Las películas termita se verán sorprendidas al ser premiadas, las elefante blanco lo ansían en cada plano. El elefante blanco encandila al público desde el primer visionado, mientras que la termita se engrandece tras un par de visionados exhaustivos y un atento análisis. La una cuenta cómplice con la familiaridad del público, la otra le abre la puerta a desconcertantes nuevos territorios en los que sentirse tan vulnerable como transformado. Es por ello que, a la hora de emprender una nueva aventura cinematográfica, los cineastas se verán más desafiados por el inquietante e hipnótico trabajo atmosférico de Zeros and ones de Abel Ferrara o por el sugerente uso del fuera de campo o el travelling de reencuadre en La hija de Manuel Martín Cuenca que por la tan aparente como agotadora y emocionalmente lánguida maestría de El renacido de Alejandro González Iñárritu o La crónica francesa de Wes Anderson.

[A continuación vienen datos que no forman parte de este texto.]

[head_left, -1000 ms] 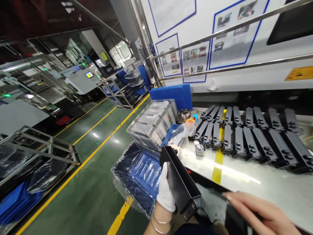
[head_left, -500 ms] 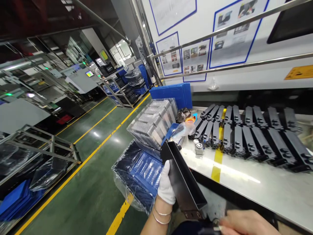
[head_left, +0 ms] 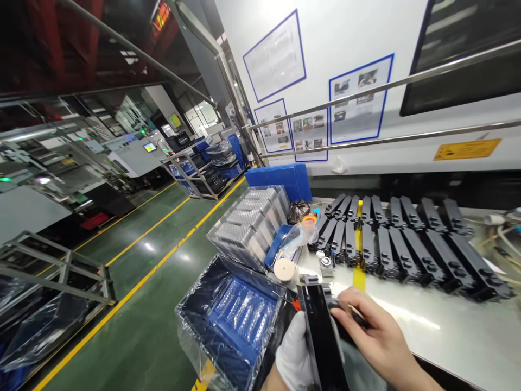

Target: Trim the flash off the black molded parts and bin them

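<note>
Left hand [head_left: 293, 350]: wears white glove, reaches up from bottom edge, thumb along side of part; fingertips hidden; closed in a firm grip round black part [head_left: 323, 331].
Right hand [head_left: 378, 334]: bare, comes in from lower right, fingers bent toward thumb; closed in a pinch grip on dark tool [head_left: 360, 318], kind unclear, at upper end of black part; cannot tell whether touching.
Black part: held lengthwise before the body, upper end toward desk [head_left: 443, 320], lower end cut off by bottom edge.
Desk: pale, shiny, crossed by yellow tape [head_left: 359, 278]; carries two rows of black brackets [head_left: 385, 244], small jar [head_left: 325, 263], beige disc [head_left: 284, 269].
Beside desk: plastic-lined bin [head_left: 199, 290] with bubble wrap [head_left: 244, 309] inside, wrapped stack [head_left: 250, 220] behind, blue panels [head_left: 277, 182] farther back.
White wall [head_left: 325, 27]: bears blue-framed sheets [head_left: 280, 60], metal rails [head_left: 391, 85] in front.
Green floor [head_left: 150, 312]: marked with yellow lines [head_left: 178, 247]; metal rack [head_left: 63, 269] at left.
</note>
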Tool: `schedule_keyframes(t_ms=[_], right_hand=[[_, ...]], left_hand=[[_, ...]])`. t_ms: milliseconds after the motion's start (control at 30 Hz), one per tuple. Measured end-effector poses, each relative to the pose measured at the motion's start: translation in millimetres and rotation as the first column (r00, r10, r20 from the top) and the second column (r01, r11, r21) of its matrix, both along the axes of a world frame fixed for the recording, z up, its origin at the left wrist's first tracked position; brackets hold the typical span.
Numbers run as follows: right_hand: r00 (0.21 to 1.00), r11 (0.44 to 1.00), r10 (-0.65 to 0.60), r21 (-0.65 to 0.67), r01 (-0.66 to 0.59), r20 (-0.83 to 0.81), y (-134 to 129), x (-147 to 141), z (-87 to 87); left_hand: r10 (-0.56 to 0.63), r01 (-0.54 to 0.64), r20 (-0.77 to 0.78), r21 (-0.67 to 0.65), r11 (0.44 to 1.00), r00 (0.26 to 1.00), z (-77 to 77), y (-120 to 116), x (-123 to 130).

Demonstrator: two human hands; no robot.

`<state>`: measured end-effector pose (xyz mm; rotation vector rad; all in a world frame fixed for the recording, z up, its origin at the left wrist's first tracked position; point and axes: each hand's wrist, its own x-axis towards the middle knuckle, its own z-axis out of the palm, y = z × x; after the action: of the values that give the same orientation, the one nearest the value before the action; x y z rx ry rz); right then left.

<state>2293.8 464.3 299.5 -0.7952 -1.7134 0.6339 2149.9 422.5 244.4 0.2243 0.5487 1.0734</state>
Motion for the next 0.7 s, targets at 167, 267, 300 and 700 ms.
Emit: schedule_keyframes(t_ms=[167,267,300,700], right_hand=[[0.980,0.987,0.148,0.049,-0.156,0.134,-9,13,11.8],[0.935,0.975,0.181,0.069,-0.211,0.305,2,31,30.8],[0.910,0.969,0.169,0.106,-0.224,0.379,9,38,38.6],[0.885,0.972,0.151,0.096,-0.214,0.441,14,85,68.4]], left_hand=[[-0.029,0.046,-0.180,0.096,0.994,0.983,45.8,4,-11],[-0.030,0.121,-0.402,0.201,0.972,0.915,71.1,11,-20],[-0.040,0.163,-0.464,0.228,0.960,0.885,76.9,13,-22],[-0.313,0.315,0.053,-0.031,0.949,0.948,69.7,15,-14]])
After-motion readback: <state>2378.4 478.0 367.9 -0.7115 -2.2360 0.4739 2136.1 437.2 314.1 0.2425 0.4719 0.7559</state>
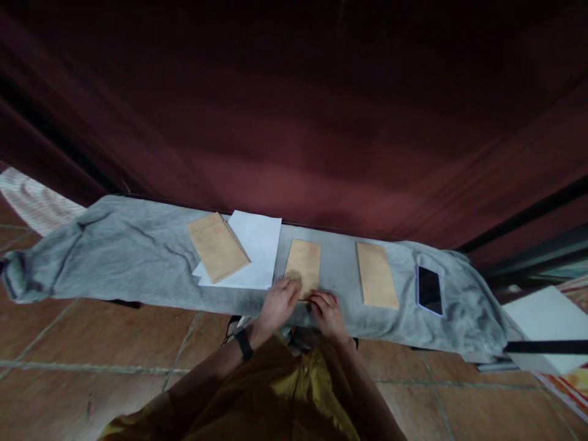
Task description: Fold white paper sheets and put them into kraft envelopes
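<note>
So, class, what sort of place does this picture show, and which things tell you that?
Probably a room indoors, with a makeshift spot for paperwork: a reddish-brown tiled floor, a grey cloth spread over a long, narrow surface, and brown envelopes on it.

I am wearing a loose mustard-yellow shirt (275,395), its cloth creasing at the front, and a dark, watch-like band (243,343) is circling the wrist (258,331) of my left hand (280,301).
</note>
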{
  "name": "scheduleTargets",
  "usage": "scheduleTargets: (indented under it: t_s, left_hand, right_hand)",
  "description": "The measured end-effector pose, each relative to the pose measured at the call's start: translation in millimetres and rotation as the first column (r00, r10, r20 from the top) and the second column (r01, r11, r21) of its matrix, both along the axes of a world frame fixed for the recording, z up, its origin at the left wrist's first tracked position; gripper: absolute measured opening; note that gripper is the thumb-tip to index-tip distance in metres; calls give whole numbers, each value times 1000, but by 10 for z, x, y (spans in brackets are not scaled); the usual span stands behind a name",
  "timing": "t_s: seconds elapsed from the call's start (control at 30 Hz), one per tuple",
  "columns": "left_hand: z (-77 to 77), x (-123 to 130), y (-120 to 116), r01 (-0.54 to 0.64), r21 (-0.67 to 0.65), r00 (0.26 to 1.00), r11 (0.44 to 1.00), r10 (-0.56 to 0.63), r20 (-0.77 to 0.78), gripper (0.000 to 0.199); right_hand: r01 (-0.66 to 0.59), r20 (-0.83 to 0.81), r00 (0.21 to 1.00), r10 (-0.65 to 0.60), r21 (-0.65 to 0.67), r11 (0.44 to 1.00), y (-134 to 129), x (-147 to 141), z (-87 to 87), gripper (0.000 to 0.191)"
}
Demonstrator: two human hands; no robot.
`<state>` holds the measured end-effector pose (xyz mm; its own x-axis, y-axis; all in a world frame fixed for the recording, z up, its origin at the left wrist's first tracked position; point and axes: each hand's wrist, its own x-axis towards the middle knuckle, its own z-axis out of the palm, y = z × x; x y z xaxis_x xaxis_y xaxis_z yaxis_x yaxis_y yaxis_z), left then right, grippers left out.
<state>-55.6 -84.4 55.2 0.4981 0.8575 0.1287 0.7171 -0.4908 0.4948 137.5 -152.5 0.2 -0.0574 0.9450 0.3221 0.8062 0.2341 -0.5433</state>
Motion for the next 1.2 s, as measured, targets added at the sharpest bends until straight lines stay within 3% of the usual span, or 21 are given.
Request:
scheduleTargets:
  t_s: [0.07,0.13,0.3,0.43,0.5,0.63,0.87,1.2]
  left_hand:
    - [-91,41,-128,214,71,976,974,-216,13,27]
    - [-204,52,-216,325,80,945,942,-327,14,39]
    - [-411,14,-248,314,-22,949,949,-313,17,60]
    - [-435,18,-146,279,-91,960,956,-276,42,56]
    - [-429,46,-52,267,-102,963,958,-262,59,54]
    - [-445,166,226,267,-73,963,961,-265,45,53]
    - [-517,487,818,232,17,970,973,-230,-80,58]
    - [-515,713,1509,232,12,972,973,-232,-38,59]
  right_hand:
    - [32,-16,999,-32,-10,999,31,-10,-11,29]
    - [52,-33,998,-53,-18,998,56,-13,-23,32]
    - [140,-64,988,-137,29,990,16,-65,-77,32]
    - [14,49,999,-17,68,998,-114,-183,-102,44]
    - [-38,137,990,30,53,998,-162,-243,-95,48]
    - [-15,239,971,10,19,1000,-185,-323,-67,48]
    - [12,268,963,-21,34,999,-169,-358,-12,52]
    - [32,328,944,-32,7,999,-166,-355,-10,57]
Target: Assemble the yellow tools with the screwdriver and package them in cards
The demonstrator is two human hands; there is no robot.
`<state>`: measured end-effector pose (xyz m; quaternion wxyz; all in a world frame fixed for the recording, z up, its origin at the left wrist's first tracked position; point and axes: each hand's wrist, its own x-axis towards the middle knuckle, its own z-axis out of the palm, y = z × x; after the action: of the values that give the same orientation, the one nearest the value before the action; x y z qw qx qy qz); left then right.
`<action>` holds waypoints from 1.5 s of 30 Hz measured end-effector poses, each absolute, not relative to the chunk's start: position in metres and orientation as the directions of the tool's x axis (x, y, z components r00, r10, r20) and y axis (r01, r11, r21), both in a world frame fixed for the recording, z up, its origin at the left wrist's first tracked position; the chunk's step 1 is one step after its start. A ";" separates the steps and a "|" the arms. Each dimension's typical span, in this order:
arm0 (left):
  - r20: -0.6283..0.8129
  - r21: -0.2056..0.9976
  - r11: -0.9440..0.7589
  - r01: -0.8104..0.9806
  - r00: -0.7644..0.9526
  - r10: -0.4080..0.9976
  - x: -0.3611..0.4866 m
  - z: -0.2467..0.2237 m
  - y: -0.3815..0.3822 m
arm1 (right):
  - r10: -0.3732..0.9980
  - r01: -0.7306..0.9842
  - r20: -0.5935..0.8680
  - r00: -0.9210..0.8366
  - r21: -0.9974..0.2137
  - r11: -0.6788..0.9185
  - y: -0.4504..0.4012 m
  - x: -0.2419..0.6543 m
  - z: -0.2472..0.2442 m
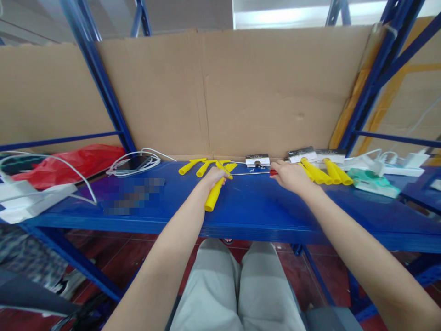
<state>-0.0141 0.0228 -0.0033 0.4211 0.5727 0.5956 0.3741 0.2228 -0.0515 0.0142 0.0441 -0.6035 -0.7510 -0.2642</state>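
Observation:
My left hand [216, 175] is closed around a yellow plastic tube-shaped piece [214, 196] with a narrower crosspiece at its far end. Closed on the red handle of a screwdriver [252, 173] is my right hand [288, 175]. The thin metal shaft runs leftward, its tip at the crosspiece; exact contact is too small to tell. Similar yellow pieces [189, 166] lie just left of my left hand, and several more [332, 172] rest to the right of my right hand. Between the hands, a small black-and-white box [257, 160] stands at the back, with tiny metal bits before it.
Cardboard panels [268, 92] line the back of the blue shelf [262, 211]. More black-and-white boxes [302, 154] stand at right, near a green packet [375, 183] and power strip [403, 171]. At left are a coiled white cable [151, 162], red bag [82, 163] and another power strip [37, 202].

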 end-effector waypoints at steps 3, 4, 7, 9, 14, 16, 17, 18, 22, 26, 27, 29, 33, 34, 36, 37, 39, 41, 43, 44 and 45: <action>-0.101 0.930 0.088 0.356 0.016 0.995 -0.015 -0.003 0.023 | 0.884 0.935 0.404 -0.234 0.342 0.091 -0.054 0.221 0.017; -0.101 0.929 0.088 0.359 0.017 0.995 -0.015 -0.003 0.023 | 0.877 0.933 0.415 -0.243 0.347 0.094 -0.054 0.221 0.017; -0.088 0.927 0.072 0.368 0.029 0.996 -0.015 -0.004 0.024 | 0.842 0.917 0.444 -0.307 0.376 0.136 -0.051 0.224 0.015; -0.081 0.928 0.062 0.368 0.036 0.996 -0.015 -0.004 0.024 | 0.829 0.903 0.442 -0.342 0.398 0.161 -0.049 0.226 0.013; -0.053 0.917 0.038 0.397 0.028 0.998 -0.014 -0.004 0.022 | 0.783 0.887 0.491 -0.382 0.434 0.160 -0.046 0.227 0.011; -0.035 0.914 0.022 0.404 0.025 0.999 -0.014 -0.005 0.023 | 0.762 0.887 0.521 -0.385 0.438 0.149 -0.046 0.226 0.012; -0.030 0.915 0.016 0.403 0.027 0.999 -0.014 -0.005 0.023 | 0.757 0.888 0.530 -0.382 0.438 0.141 -0.046 0.226 0.012; -0.026 0.916 0.011 0.400 0.031 0.999 -0.014 -0.006 0.024 | 0.755 0.890 0.537 -0.375 0.435 0.133 -0.046 0.225 0.012; -0.026 0.928 0.008 0.372 0.043 0.999 -0.014 -0.008 0.027 | 0.754 0.896 0.548 -0.362 0.428 0.119 -0.047 0.224 0.012; -0.059 0.934 0.035 0.356 0.054 0.997 -0.012 -0.006 0.024 | 0.760 0.889 0.537 -0.367 0.443 0.116 -0.048 0.222 0.017; -0.066 0.934 0.043 0.356 0.053 0.996 -0.011 -0.004 0.022 | 0.765 0.884 0.526 -0.371 0.452 0.119 -0.049 0.221 0.019; -0.072 0.933 0.053 0.356 0.041 0.997 -0.010 -0.002 0.020 | 0.779 0.873 0.498 -0.381 0.470 0.126 -0.049 0.219 0.024; -0.068 0.938 0.048 0.344 0.047 0.997 -0.009 -0.001 0.020 | 0.807 0.855 0.447 -0.384 0.502 0.129 -0.047 0.220 0.035; -0.066 0.936 0.044 0.349 0.051 0.997 -0.010 -0.002 0.021 | 0.810 0.845 0.433 -0.396 0.516 0.138 -0.045 0.221 0.036; -0.034 0.936 0.011 0.352 0.060 0.998 -0.010 -0.003 0.022 | 0.805 0.817 0.397 -0.441 0.549 0.177 -0.042 0.225 0.038; -0.013 0.930 -0.010 0.368 0.059 0.998 -0.011 -0.003 0.023 | 0.802 0.803 0.376 -0.463 0.561 0.201 -0.041 0.228 0.038; 0.036 0.908 -0.051 0.417 0.045 0.998 -0.011 -0.001 0.023 | 0.805 0.790 0.341 -0.486 0.564 0.238 -0.040 0.232 0.035; 0.083 0.875 -0.088 0.477 0.031 0.996 -0.012 0.003 0.023 | 0.820 0.808 0.333 -0.466 0.538 0.241 -0.042 0.234 0.030; 0.126 0.836 -0.127 0.534 0.039 0.991 -0.012 0.009 0.022 | 0.843 0.851 0.360 -0.400 0.488 0.195 -0.044 0.236 0.022; 0.144 0.813 -0.147 0.563 0.050 0.988 -0.013 0.012 0.021 | 0.857 0.874 0.374 -0.355 0.457 0.162 -0.045 0.236 0.018; 0.160 0.786 -0.166 0.595 0.063 0.985 -0.014 0.014 0.020 | 0.870 0.895 0.383 -0.310 0.427 0.131 -0.045 0.236 0.013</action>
<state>-0.0139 0.0203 0.0145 0.2740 0.6757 0.5847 0.3556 0.2364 -0.0455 0.0132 0.0207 -0.5869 -0.7518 -0.3000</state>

En suma, tanto el crítico como el realizador se encontrarán ante sí con un amplio abanico de opciones, decisiones y caminos que tomar a la hora de filmar su película o de escribir su análisis. Será una tentación cómoda y fácil incurrir en algunos hábitos enumerados a lo largo de esta reflexión bien por tendencia, bien por reafirmación de los conocidos, bien por acomodación a convenciones, reglas o lugares comunes que marcan lo que se conoce como obra maestra o como crítica de cabecera. Pero si algo han dilucidado Farber, Aristarco y Guarner es que ni cineastas ni críticos debemos dar nada por sentado, ni conformarnos con el camino sencillo. Debemos replantearnos siempre el estado del medio cinematográfico, emprender nuestro trabajo con pasión y compromiso, y ser tan honestos con nosotros mismos como sinceros con nuestros espectadores o lectores, buscando su deleite pero confiando en su capacidad para interpretar nuestros discursos. Pues cuando pasen los años y nos adentremos en textos críticos y cinematográficos, quedarán siempre evidenciadas nuestras carencias.
No debemos contentarnos con la superficie. En una gran película o crítica, nada será nunca lo que parece.